*Your task:* Lines of the listing that contain "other" need to be copied.

%%

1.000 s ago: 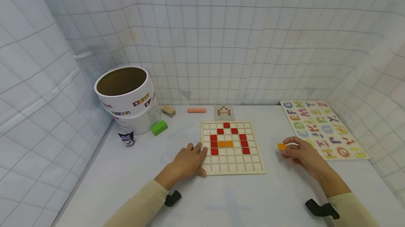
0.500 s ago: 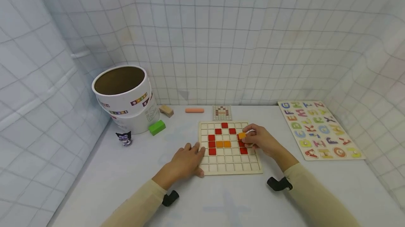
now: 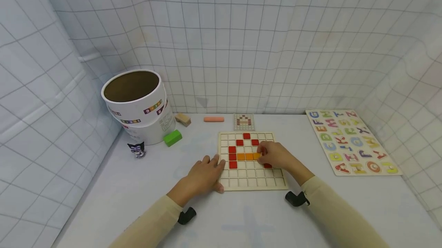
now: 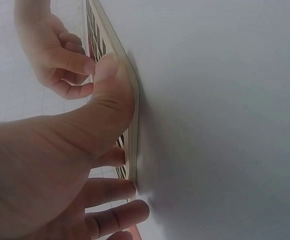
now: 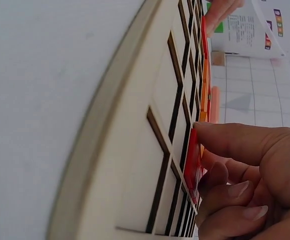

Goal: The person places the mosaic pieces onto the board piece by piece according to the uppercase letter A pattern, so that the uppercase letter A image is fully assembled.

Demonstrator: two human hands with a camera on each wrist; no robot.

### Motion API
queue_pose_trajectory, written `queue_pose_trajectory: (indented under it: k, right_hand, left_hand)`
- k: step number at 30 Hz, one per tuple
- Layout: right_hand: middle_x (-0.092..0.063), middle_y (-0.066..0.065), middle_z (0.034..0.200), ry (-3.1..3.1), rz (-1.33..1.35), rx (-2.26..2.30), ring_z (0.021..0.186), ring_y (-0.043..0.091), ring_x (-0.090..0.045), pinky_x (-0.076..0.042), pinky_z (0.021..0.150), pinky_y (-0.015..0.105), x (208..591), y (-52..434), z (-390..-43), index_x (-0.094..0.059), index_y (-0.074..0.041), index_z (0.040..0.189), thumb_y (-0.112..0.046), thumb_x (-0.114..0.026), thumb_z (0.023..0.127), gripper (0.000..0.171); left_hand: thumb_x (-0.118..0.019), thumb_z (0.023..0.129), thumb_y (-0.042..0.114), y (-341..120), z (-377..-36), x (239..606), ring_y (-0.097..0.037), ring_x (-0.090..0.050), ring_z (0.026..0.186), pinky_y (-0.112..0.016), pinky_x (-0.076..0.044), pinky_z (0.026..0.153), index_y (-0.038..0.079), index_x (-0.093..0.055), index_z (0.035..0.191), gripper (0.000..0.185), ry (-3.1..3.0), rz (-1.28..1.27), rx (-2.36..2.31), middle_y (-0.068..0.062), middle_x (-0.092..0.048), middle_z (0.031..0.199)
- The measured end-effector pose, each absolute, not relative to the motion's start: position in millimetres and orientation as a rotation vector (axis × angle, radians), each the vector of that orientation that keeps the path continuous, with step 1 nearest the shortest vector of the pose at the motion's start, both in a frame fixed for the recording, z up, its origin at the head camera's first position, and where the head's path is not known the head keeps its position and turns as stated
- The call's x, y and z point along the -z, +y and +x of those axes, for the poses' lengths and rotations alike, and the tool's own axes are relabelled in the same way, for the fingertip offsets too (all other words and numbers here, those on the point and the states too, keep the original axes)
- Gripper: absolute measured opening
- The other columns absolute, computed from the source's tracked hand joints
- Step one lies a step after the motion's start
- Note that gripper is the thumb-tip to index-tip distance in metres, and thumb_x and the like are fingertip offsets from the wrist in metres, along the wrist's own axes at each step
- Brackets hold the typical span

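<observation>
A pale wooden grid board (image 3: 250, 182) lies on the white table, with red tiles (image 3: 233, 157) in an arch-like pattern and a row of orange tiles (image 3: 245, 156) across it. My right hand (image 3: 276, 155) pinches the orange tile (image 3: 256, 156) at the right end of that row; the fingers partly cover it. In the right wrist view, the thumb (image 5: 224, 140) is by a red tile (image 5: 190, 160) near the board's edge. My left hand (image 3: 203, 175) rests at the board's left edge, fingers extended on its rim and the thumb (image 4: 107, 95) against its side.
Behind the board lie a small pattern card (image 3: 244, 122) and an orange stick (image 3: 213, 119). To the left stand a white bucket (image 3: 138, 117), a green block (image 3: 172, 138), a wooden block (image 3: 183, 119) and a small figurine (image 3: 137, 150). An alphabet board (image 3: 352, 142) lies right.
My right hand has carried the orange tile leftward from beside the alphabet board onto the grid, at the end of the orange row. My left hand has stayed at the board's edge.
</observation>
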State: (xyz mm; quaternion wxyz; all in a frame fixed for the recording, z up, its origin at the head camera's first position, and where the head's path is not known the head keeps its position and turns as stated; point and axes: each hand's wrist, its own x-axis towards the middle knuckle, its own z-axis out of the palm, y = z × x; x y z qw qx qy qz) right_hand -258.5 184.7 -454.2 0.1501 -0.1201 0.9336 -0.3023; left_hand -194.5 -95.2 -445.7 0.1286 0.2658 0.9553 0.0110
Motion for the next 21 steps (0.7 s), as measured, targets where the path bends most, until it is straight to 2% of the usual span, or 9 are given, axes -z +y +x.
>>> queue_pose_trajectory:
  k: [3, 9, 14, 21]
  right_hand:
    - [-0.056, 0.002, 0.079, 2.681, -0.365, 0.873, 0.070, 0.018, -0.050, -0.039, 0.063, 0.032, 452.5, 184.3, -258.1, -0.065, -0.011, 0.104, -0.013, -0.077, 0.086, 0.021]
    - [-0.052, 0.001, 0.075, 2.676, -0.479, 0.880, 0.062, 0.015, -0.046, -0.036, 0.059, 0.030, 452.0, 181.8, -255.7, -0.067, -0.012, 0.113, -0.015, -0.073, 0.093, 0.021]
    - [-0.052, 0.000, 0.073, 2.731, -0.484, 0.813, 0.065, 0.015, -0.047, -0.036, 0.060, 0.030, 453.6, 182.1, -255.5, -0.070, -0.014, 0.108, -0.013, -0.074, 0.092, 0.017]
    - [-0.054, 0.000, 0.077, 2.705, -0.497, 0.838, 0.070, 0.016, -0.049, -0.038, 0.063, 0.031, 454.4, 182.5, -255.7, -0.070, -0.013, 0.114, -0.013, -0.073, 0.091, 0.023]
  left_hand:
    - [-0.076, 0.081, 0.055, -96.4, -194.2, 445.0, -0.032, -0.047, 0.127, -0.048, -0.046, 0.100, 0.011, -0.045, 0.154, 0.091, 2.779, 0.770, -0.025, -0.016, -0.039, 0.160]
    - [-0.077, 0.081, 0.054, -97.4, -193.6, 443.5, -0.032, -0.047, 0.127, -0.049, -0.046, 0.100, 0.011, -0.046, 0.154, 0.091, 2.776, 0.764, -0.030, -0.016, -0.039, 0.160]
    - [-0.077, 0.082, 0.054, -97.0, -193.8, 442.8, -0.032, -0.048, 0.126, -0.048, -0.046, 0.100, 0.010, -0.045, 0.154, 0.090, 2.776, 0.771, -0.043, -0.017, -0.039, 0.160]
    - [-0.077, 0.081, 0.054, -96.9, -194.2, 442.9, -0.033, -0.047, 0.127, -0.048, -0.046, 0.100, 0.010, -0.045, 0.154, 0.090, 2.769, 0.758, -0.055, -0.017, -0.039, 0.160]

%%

*Task solution:*
- The call's x, y and z point along the -z, +y and +x of those axes, for the poses' lengths and rotations alike, and the tool's own axes are relabelled in the same way, for the fingertip offsets too (all other words and numbers here, those on the point and the states too, keep the original axes)
- The other columns absolute, computed from the source's tracked hand joints

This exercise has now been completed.